- [Problem description] Exact transcription of the data below is required, without the images.
..............................
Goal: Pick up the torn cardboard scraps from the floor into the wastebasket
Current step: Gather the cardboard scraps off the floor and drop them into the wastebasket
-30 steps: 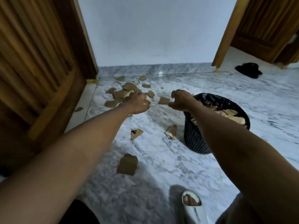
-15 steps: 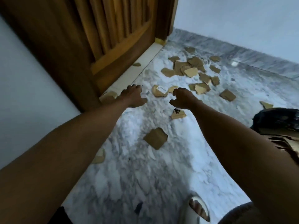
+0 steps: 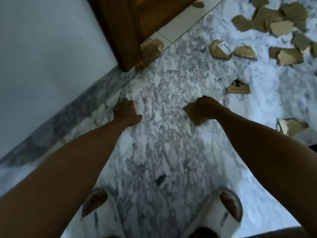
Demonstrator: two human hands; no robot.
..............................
- [Response]
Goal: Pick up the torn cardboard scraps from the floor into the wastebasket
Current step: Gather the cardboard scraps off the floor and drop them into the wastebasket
-30 steps: 
-15 steps: 
+0 steps: 
Demonstrator: two human hands; no robot.

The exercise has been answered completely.